Some potential benefits of yoga may be hard to study scientifically. For instance, yoga has been said to increase spiritual awareness. Nevertheless, there is an abundance of anecdotal claims for what yoga can do. Go to any yoga studio and listen to students after class. Some will even tell you that yoga can help improve marriages and relationships at work.

This is also from another website: MindBodyGreen

1. Asthma: The American College of Sports Medicine found a 43% improvement in patients’ symptoms after ten weeks of yoga practice. Yoga’s emphasis on posture and deep, lengthened breaths improves lung capacity, efficiency, and overall airflow, which can reduce the frequency and severity of asthmatic attacks.

2. Arthritis: The slow, controlled movements of a yoga practice have been shown to decrease chronic pain and joint swelling in both osteoarthritis and rheumatoid arthritis sufferers at Johns Hopkins Arthritis Center.

3. Back pain: A study at the West Virginia University School of Medicine found that, after practicing yoga for three months, people reported 70% less lower-back pain, and 88% of them reduced or stopped taking pain medication. Alignment and body awareness during yoga practice has been shown to reduce numerous types of acute and chronic back pain, including scoliosis, sciatica, and herniated discs.

4. Blood pressure: Yale School of Medicine found “significantly reduced” systolic and diastolic blood pressure levels in hypertension patients who practiced yoga and meditation therapies—results that were comparable to drug therapy. Increased circulation and oxygenation of the blood are important outcomes of a continuous yoga practice.

5. Depression and anxiety: Boston University’s School of Medicine discovered a 27% increase of the neurotransmitter GABA within the brain after just one sixty-minute yoga practice. Low levels of GABA have been tied to anxiety, depression, and Alzheimer’s. Yoga’s mood-enhancing benefits are similar to those for asthma—slowing the breath and heart rate to reduce the body’s stress response.

6. Insomnia: Regular physical activity has been proven to improve sleep, and yoga is no exception. Calming for both the body and the mind, restorative yoga poses are often recommended for those finding it difficult to fall or stay asleep. A small study on yoga practitioners at Harvard Medical School’s Brigham and Women’s Hospital found “statistically significant improvements” in all aspects of falling, staying, and awaking from sleep.

7. Nutrition: The Journal of the American Dietetic Association reported a unique connection between a regular yoga practice and eating healthier. Yoga is believed to increase mindful eating: being aware of why you eat and when to stop.
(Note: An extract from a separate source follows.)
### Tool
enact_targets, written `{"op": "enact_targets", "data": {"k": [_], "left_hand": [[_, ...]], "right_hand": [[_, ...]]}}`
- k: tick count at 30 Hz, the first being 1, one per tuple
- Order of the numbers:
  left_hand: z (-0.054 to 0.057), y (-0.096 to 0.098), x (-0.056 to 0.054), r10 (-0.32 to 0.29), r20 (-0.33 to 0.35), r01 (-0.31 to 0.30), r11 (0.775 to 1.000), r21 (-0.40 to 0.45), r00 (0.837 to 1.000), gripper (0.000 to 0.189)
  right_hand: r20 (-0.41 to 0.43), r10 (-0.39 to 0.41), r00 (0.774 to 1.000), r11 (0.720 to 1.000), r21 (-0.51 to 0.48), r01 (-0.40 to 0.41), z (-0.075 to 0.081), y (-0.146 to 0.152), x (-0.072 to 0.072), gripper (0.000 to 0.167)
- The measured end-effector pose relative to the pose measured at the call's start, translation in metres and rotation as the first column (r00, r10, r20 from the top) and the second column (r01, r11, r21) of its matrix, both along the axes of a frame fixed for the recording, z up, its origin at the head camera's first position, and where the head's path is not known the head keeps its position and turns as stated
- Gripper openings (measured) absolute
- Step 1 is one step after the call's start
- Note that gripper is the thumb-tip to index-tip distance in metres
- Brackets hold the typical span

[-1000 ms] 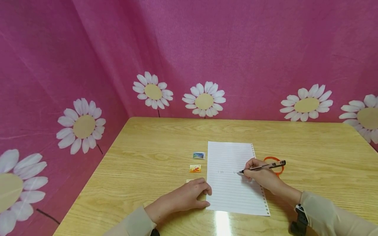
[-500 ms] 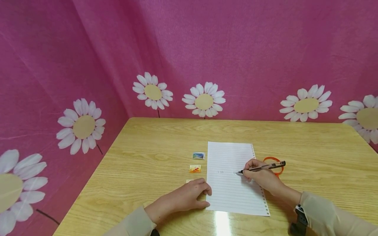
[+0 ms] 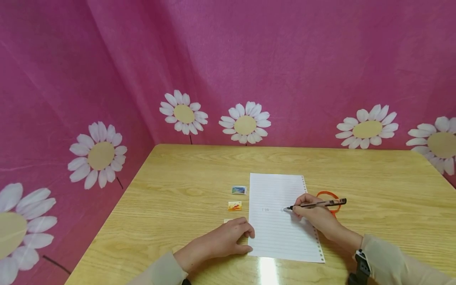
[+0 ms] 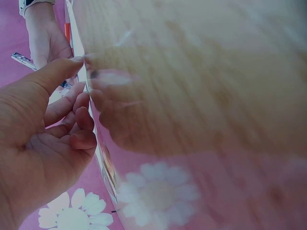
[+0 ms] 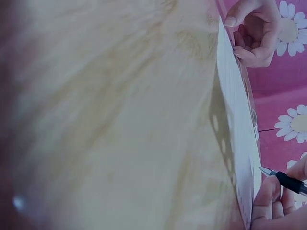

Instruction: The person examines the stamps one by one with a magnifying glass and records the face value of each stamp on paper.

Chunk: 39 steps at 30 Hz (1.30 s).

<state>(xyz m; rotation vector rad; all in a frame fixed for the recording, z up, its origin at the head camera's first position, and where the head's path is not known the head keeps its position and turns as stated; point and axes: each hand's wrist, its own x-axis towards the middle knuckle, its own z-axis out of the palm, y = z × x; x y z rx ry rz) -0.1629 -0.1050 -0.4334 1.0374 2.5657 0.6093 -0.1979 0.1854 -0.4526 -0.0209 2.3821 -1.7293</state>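
In the head view a sheet of lined paper (image 3: 276, 233) with punched holes down its right side lies on the wooden table. My right hand (image 3: 318, 217) pinches a dark pen (image 3: 327, 203), its tip at a short row of writing near the paper's middle. Another small handwritten number stands to the left of that row. My left hand (image 3: 228, 240) rests at the paper's left edge, thumb and fingertips on its margin, fingers loosely bent. The right wrist view shows the pen's metal point (image 5: 265, 170) close over the sheet, with fingers (image 5: 269, 194) round its black grip.
Left of the paper lie a small blue-green picture card (image 3: 239, 190) and a yellow-orange one (image 3: 234, 206); a third pale piece (image 3: 227, 221) is mostly hidden by the left hand. An orange ring-shaped thing (image 3: 329, 194) sits behind the right hand. A pink flowered curtain (image 3: 285, 71) backs the table.
The pen tip has shifted slightly left over the second piece of writing, and the pen leans a little flatter. My left hand stays at the paper's edge. The head view has tilted slightly.
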Motion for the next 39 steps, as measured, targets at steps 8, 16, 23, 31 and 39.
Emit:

Curiously, no other type of physical activity produced the same mindful eating effects.

And this is just the tip of the iceberg. No matter your physical or mental capacities, there is surely a benefit to adding a yoga practice into your life. “The greatest benefit yoga can offer is how to live a full, rich, joy-filled, compassionate life in the face of reality,” says Frank Jude Boccio, certified yoga teacher and author of Mindfulness Yoga: The Awakened Union of the Breath, Body, and Mind. “Yoga offers freedom from fear.”